Worried well

WASHINGTON — WASHINGTON -- This is the word that keeps coming to my mind, like a single emotional flag raised over the week of the 53rd presidential inauguration: Sober.

I do not say that to rain on the Inaugural Parade. I remain a goose-bump patriot. I came here for the pageantry, the sound of Jessye Norman's voice, the citizen collage of hats and scarves, the democratic ritual. And I got what I came for. But the weekend celebration carried a sober aura around its glittering, glitzy center. The subdued image of the times kept reappearing, like the pentimento under a painting.


Saturday night, I watched the fireworks light the capital city's skies, a show that brought thousands of celebrants out into the bitter cold to register their excitement. Yet these fireworks also brought 911 calls from worried folks of the inner city who thought they were hearing a shootout.

At noon Monday the president was sworn in by the chief justice. Yet a week earlier, this justice had heard arguments in the Paula Jones case. At lunch Bill Clinton talked of working with Newt Gingrich. Yet this speaker was about to be reprimanded and required to pay a $300,000 penalty.


March to the millennium

This was also an inauguration built relentlessly around, over, and under the metaphor of a bridge. It was a three-day event that insistently, redundantly pointed us on a forced march to the millennium. But what kept me sober was our difficulty looking forward. We do not seem to be embracing the territory that Americans once claimed as our own.

Four years ago the first baby-boomer president took the keys to the car from our fathers' generation. In 1992, there was the sense of a fresh start, an expectation of boldness.

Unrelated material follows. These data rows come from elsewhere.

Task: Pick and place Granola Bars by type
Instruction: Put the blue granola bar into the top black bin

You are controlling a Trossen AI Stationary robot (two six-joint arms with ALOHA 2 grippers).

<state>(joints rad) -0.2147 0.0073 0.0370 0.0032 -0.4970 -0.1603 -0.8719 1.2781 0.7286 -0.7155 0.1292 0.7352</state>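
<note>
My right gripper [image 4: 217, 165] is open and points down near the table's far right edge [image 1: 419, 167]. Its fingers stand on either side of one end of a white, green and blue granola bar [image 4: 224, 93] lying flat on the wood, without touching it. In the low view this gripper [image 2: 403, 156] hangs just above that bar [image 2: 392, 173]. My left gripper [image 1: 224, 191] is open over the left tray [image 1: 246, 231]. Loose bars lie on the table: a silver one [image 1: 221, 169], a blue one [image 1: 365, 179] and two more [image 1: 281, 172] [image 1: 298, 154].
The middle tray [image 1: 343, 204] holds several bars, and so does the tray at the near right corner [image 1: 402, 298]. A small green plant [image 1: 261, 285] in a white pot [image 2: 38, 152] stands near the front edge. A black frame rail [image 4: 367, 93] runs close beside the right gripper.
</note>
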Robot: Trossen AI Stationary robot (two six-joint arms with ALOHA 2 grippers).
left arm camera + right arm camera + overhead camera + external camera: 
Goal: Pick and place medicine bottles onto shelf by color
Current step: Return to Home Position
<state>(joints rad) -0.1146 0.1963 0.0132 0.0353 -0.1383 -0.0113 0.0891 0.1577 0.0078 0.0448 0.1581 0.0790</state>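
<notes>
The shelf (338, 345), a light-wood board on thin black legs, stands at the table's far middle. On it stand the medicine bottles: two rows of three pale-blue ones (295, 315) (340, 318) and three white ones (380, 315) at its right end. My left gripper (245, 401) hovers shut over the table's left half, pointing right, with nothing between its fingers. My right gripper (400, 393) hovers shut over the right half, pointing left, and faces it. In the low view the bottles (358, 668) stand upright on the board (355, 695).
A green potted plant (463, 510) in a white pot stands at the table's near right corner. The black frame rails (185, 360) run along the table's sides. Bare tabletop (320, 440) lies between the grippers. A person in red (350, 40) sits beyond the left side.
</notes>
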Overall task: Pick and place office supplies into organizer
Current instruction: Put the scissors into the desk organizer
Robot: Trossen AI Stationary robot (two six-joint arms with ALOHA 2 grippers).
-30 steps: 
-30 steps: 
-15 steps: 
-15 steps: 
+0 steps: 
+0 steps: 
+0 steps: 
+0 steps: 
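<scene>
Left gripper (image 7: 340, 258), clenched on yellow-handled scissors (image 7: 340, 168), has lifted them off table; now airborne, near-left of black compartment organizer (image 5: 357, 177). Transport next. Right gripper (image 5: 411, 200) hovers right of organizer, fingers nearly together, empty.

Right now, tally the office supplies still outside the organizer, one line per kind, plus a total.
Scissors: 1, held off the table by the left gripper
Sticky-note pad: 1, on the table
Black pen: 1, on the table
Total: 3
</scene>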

Now it seems to have dissipated. The president delivered a speech riddled with internal conflicts -- his and ours -- about the future. A sober speech about "bright new prospects" was without a concrete promise to fulfill the great promise.

In one sound-bite moment, Mr. Clinton said that "America demands big things from us and nothing big ever came from being small." But these are small-minded times.

The president spun Utopian visions of a land with schools that "have the highest standards in the world," with parents and children who "have time not only to work but to read and play together." He described streets without drugs or guns and spoke of an era when today's permanent underclass is middle class.

But how many of us actually believe we are headed there? Or that Mr. Clinton is leading us there?

Americans are the worried well, living in the present tensely. Standing on the edge of a century that often looks a precipice, we are jittery. We are at peace, but feel vulnerable. We are at work, but feel less secure. We are raising children, but have less confidence in ourselves as parents. Some worry that the best is behind us. And others worry that these may turn out to be our good old days.


This is how the second term begins. The marching bands go home, and the government goes to work with a sober thought: It will not be easy to make any of us look ahead.

Ellen Goodman is a syndicated columnist.